Sa phrase, glaçante, résume l’enjeu: « S’ils arrivent à bloquer le trafic, l’Ukraine ressemblera à un grand cimetière [43]. » Et celle qui suit dit la mutation: « Nous sommes devenus une ligne de front, et je me sens parfois comme un général ferroviaire [44]. »
Le quotidien des évacuations en rase campagne
Dans la nuit du 31 mars au 1er avril [45], Björn Milbradt [46], bénévole humanitaire allemand revenant de Kharkiv, voyage entre Kharkiv et Poltava. Vers 1 heure du matin, son train est évacué d’urgence à même les voies. Témoignage à RFI: « Aussitôt après que les passagers avaient quitté le train, on a entendu le son caractéristique des Shaheds [47], la défense aérienne, et puis un impact [48]. » Les employés font courir les passagers dans les bosquets [49]. Une heure plus tard, le train repart [50]. Il arrive à Kiev au matin [51].
Ces scènes sont devenues quotidiennes.

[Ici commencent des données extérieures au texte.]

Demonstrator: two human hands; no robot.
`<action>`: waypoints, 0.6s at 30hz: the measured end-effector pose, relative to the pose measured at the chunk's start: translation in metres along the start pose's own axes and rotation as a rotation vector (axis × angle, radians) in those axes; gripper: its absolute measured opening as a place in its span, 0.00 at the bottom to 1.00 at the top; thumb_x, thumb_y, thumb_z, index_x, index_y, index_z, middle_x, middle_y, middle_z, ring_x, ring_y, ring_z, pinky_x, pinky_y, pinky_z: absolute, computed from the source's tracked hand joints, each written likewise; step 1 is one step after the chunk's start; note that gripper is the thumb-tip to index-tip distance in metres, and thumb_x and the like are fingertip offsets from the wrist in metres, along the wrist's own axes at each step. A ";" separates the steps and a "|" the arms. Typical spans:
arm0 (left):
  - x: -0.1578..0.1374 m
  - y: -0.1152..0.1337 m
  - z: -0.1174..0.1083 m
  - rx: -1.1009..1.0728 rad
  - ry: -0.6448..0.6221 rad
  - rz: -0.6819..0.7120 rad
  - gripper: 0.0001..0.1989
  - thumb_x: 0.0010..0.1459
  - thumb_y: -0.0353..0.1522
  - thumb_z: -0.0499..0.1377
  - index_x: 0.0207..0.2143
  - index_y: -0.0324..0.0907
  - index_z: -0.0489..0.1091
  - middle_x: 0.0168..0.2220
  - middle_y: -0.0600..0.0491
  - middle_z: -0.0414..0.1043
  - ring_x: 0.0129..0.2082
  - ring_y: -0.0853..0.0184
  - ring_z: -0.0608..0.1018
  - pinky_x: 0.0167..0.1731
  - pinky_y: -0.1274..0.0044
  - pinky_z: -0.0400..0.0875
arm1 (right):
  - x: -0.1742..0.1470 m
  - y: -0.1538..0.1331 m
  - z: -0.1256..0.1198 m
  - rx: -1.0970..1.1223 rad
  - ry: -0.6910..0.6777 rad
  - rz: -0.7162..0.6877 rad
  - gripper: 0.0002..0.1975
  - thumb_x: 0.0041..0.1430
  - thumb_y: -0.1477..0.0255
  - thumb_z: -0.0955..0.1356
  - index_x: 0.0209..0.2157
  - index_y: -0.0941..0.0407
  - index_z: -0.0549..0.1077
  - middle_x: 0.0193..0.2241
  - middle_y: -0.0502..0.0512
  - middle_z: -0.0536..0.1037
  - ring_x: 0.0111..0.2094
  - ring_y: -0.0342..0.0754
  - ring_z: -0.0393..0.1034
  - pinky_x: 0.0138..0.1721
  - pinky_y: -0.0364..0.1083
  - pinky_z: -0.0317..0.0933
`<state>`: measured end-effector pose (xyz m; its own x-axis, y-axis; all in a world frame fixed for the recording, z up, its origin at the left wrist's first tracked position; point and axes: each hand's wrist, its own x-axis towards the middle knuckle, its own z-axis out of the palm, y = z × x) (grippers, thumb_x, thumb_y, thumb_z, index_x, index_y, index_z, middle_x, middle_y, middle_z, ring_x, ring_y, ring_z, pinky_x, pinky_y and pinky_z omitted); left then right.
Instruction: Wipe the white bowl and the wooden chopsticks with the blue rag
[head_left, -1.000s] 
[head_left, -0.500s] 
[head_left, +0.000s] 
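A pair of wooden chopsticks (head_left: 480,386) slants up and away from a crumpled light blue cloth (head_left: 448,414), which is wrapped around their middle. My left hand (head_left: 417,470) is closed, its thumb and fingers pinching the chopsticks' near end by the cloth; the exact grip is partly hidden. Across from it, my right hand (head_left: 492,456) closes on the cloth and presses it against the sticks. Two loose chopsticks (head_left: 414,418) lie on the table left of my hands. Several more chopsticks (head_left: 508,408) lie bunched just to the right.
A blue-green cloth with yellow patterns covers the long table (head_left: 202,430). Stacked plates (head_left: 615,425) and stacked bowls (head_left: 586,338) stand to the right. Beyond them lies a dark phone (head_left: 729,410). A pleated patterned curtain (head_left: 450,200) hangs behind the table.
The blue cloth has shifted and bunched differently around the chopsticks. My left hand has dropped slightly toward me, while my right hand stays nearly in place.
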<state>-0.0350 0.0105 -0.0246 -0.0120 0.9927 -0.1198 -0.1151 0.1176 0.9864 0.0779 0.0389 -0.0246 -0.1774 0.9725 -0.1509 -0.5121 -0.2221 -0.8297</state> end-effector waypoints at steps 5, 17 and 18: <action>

Si un drone peut atteindre un train dans les 20 minutes [52], le train s’arrête. Une évacuation prend en moyenne sept à huit minutes [53]. Ukrzaliznytsia a classé plusieurs lignes de l’est en catégorie « à risque élevé [54] », et exhorte les voyageurs à privilégier le bus quand c’est possible [55]. Les zones les plus exposées: Zaporijjia, Dnipropetrovsk, Kharkiv et Soumy [56], cette dernière étant le berceau de la nouvelle tactique [57].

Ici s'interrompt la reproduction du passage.